Cowichan Valley school trustees passed their final budget for this school year at their regular meeting on Feb. 14, approving a document that includes almost $2 million more than their first drafts.
The reasons for that centre around a second-straight year of increases in students, which, with the Cowichan Valley district now out of funding protection, sees that the district gets extra money for the extra kids, explained secretary-treasurer Jason Sandquist.
He also reported that, “for the first time in many years the district has a reconciled amended annual budget that has not utilized all of the prior year’s surplus to balance.
“The district’s unallocated prior year surplus amounts to $994,396: money that remains available for future board decisions,” he said.
“A budget is a dynamic document that is managed and amended to reflect changes as they occur throughout the school year. There have been some significant amendments to the original budget that was adopted in May for 2016/2017,” he said.
First, is that school age enrolment grew by 169.25 full-time-equivalent students as of Sept. 30. On that pivotal date, the year’s final count is taken and every possible permutation of the ways a student can occupy a seat in a class is taken into consideration: hence the quarter student in the number.
In addition, special education designations increased from projections by 139 FTE, which Sandquist called “very significant growth”, and aboriginal education students receiving a program of enhanced study increased by 64 FTE over projections, which he said was “also a large increase.”
Therefore, funding increased by $2,967,437 from what was projected.
Then, the district “received notification that the administrative savings that were removed from the estimated funding calculation would be returned to districts. This resulted in an additional $348,411 of revenue,” Sandquist said.

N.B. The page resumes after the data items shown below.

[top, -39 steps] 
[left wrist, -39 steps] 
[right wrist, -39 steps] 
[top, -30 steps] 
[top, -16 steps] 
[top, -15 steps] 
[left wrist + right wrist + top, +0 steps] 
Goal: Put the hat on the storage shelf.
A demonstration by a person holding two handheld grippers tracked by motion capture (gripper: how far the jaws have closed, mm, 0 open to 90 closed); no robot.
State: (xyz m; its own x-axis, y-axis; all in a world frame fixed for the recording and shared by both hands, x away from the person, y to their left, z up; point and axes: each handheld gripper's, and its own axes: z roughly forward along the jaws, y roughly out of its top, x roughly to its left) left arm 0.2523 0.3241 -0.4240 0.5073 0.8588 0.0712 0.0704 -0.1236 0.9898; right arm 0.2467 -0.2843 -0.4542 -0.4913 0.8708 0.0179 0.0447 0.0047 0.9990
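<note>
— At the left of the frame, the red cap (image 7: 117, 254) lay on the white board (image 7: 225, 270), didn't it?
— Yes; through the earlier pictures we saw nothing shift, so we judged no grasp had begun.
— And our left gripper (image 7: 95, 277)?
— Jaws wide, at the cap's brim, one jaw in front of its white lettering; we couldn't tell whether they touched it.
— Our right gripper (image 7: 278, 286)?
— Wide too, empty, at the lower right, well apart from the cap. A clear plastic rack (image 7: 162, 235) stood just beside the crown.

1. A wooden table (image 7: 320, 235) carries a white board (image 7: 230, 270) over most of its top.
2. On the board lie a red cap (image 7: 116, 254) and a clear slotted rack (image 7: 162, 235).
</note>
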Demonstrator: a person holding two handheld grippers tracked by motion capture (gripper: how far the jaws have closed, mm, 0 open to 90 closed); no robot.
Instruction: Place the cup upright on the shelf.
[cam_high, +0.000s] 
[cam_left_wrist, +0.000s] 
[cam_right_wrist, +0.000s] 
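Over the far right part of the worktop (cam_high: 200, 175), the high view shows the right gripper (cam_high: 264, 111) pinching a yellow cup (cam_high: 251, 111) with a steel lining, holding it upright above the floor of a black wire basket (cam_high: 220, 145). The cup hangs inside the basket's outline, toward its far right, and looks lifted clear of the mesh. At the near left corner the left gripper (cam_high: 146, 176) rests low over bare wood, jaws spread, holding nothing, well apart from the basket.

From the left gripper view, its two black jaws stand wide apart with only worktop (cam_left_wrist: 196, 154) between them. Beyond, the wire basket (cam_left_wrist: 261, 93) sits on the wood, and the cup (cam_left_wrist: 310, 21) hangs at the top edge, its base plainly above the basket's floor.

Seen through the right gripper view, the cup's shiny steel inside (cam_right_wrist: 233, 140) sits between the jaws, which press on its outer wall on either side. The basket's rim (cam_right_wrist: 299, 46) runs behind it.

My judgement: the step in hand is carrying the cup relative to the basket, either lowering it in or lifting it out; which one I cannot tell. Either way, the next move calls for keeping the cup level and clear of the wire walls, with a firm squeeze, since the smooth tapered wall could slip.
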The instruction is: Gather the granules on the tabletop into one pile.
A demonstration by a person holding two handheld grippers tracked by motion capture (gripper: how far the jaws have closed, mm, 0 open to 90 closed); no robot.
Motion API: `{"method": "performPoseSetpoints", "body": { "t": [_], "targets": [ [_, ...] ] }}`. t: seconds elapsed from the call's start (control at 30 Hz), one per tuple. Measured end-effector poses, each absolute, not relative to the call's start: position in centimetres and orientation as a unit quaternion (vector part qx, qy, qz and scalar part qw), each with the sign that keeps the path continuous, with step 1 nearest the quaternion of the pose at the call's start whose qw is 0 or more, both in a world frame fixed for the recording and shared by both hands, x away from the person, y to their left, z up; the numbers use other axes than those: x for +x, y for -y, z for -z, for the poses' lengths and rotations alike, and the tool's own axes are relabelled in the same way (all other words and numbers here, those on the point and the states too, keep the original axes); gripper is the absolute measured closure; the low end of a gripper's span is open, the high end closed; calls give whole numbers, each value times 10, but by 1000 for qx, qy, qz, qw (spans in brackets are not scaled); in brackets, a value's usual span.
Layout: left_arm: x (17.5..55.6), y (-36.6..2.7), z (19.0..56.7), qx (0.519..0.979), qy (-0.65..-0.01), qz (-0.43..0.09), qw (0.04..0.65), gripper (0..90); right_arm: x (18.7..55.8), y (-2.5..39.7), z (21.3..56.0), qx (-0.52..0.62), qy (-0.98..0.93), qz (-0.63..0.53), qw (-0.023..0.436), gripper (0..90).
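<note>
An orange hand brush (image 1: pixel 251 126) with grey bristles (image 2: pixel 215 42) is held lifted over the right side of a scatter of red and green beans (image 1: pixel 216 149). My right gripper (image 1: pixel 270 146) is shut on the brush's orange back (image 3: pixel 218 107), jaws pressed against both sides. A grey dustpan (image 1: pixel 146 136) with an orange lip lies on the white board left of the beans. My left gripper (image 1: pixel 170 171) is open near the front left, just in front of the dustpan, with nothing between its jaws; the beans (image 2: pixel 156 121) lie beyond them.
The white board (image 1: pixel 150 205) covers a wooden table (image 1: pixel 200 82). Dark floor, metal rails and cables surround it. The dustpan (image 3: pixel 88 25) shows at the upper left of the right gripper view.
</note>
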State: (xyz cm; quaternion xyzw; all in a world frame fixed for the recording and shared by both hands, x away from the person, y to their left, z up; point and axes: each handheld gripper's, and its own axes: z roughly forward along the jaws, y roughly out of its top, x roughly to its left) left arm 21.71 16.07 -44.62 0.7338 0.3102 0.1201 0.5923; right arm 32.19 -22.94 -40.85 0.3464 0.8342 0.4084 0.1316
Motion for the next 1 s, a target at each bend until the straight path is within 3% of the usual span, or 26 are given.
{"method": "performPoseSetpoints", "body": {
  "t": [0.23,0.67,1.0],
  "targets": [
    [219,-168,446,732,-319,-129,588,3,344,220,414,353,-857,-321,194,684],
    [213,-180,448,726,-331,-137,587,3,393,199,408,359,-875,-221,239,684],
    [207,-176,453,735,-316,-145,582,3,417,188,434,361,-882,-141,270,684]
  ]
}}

In August, the district also received $283,524 from the province to fund the elimination of in-catchment busing fees.
But, the increases in students also meant more spending.
An additional $861,876 was required for education assistants to provide support to the newly designated students and $1,368,398 in teaching staff was added to support enrolment growth and student supports, he said.
On top of that, “the exempt staff compensation freeze was lifted after being implemented in 2009. This allowed compensation improvements for exempt, principal, and vice principal staffing.”
One final cost was the reinstatement of the district’s annual payment of $50,000 towards the retirement of unfunded employee future benefits.
If the district can find an additional $50,000 per year for three more years, that liability will finally be gone.
Trustees first decided to attack that problem in 2002 and successive boards have wrestled with finding money ever since.
Sandquist also told trustees about some possible “risk factors” with the rest of this school year’s budget, even though the closer it gets to year end, the more accurate the numbers will be.
A snowy winter is adding to the district’s snow clearing and utility budgets, but February is also when employee absenteeism is highest due to colds and flu.
Sandquist said it would be interesting to eventually see if the “snow days” gave sick staff time to recover and that a reduction in absenteeism will offset the higher snow-clearing costs.
Finally, “a longer term risk” involves the implications of the Supreme Court of Canada decision on class size and composition.
“For the 2016/2017 year, interim funding was provided through letters of understanding between the province and the BC Teachers’ Federation. How this decision will impact the 2017/2018 budget is still unknown but could be supported if needed by the retention of the current unallocated operating surplus [$994,396],” he said.